OracularVariableSlabCache &	operator= (const OracularVariableSlabCache &)=delete

Index_	next ()

template<class Ifunction_ , class Ufunction_ , class Afunction_ , class Cfunction_ , class Pfunction_ >
std::pair< const Slab_ *, Index_ >	next (Ifunction_ identify, Ufunction_ upper_size, Afunction_ actual_size, Cfunction_ create, Pfunction_ populate)

auto	get_max_size () const

auto	get_used_size () const

auto	get_num_slabs () const

Detailed Description

template<typename Id_, typename Index_, class Slab_, typename Size_>
class tatami_chunked::OracularVariableSlabCache< Id_, Index_, Slab_, Size_ >

Oracle-aware cache for variable-size slabs.

Template Parameters

Id_	Type of slab identifier, typically integer.
Index_	Type of row/column index produced by the oracle.
Slab_	Class for a single slab.
Size_	Numeric type for the slab size.

Implement an oracle-aware cache for variable-size slabs. Each slab is defined as the set of chunks required to read an element of the target dimension (or a contiguous block/indexed subset thereof) from a tatami::Matrix. This cache is similar to OracularSlabCache but enables improved cache utilization when the slabs vary in size. For example, the number of non-zero entries in a sparse matrix might vary between slabs, so the cache could be optimized to fit more slabs into memory when they have fewer non-zeros.

The size of each slab is defined by Size_, which can be any non-negative measure of slab size. This could be the number of non-zero elements, or the number of dimension elements, or the size of the slab in bytes, etc., as long as its interpretation is consistent between slabs and with the max_size used in the constructor. Users can also differentiate between the estimated and actual size of the slab, if the latter is not known until after the slab has been loaded into memory, e.g., the number of non-zero entries in a file-backed sparse matrix.
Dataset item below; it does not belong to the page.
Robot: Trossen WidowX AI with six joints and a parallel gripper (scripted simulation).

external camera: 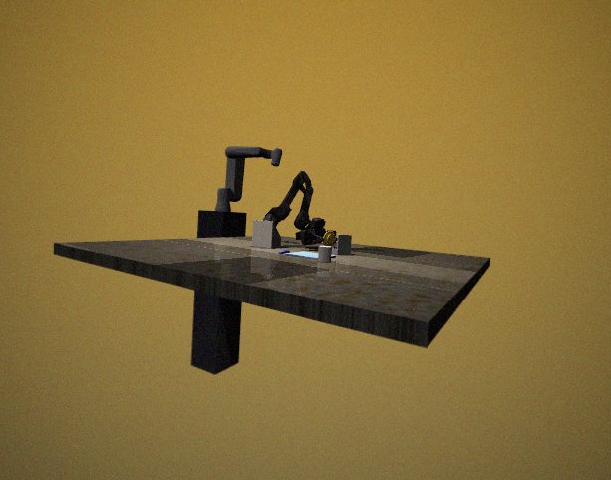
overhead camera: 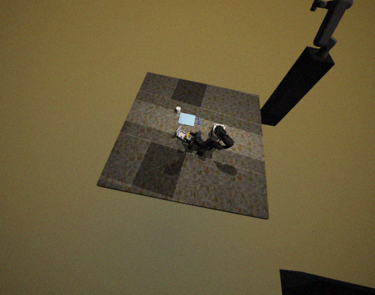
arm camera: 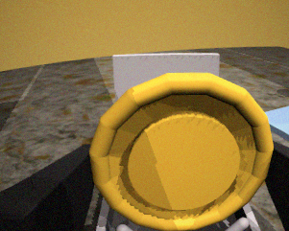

When implementing Slab_, we generally suggest using a common memory pool that is referenced by each Slab_ instance. This guarantees that the actual cache size does not exceed the limit associated with max_size when Slab_ instances are re-used for different slabs. (Otherwise, if each Slab_ allocates its own memory, re-use of an instance may cause its allocation to increase to the size of the largest encountered slab.) Callers may need to occasionally defragment the pool to ensure that enough memory is available for loading new slabs.

Constructor & Destructor Documentation

◆ OracularVariableSlabCache() [1/2]

template<typename Id_ , typename Index_ , class Slab_ , typename Size_ >

tatami_chunked::OracularVariableSlabCache< Id_, Index_, Slab_, Size_ >::OracularVariableSlabCache	(	std::shared_ptr< const tatami::Oracle< Index_ > >	oracle,
		std::size_t	max_size )

inline

Parameters

oracle	Pointer to an `tatami::Oracle` to be used for predictions.
max_size	Total size of all slabs to store in the cache. This may be zero, in which case no caching should be performed.

◆ OracularVariableSlabCache() [2/2]

template<typename Id_ , typename Index_ , class Slab_ , typename Size_ >

tatami_chunked::OracularVariableSlabCache< Id_, Index_, Slab_, Size_ >::OracularVariableSlabCache ( const OracularVariableSlabCache< Id_, Index_, Slab_, Size_ > & )

delete

Deleted as the cache holds persistent pointers.

Member Function Documentation

◆ operator=()

template<typename Id_ , typename Index_ , class Slab_ , typename Size_ >

OracularVariableSlabCache & tatami_chunked::OracularVariableSlabCache< Id_, Index_, Slab_, Size_ >::operator= ( const OracularVariableSlabCache< Id_, Index_, Slab_, Size_ > & )

delete

Deleted as the cache holds persistent pointers.

◆ next() [1/2]

template<typename Id_ , typename Index_ , class Slab_ , typename Size_ >

Index_ tatami_chunked::OracularVariableSlabCache< Id_, Index_, Slab_, Size_ >::next ( )

inline

This method is intended to be called when max_size = 0, to provide callers with the oracle predictions for non-cached extraction of data. Calls to this method should not be intermingled with calls to its overload below; the latter should only be called when max_size > 0.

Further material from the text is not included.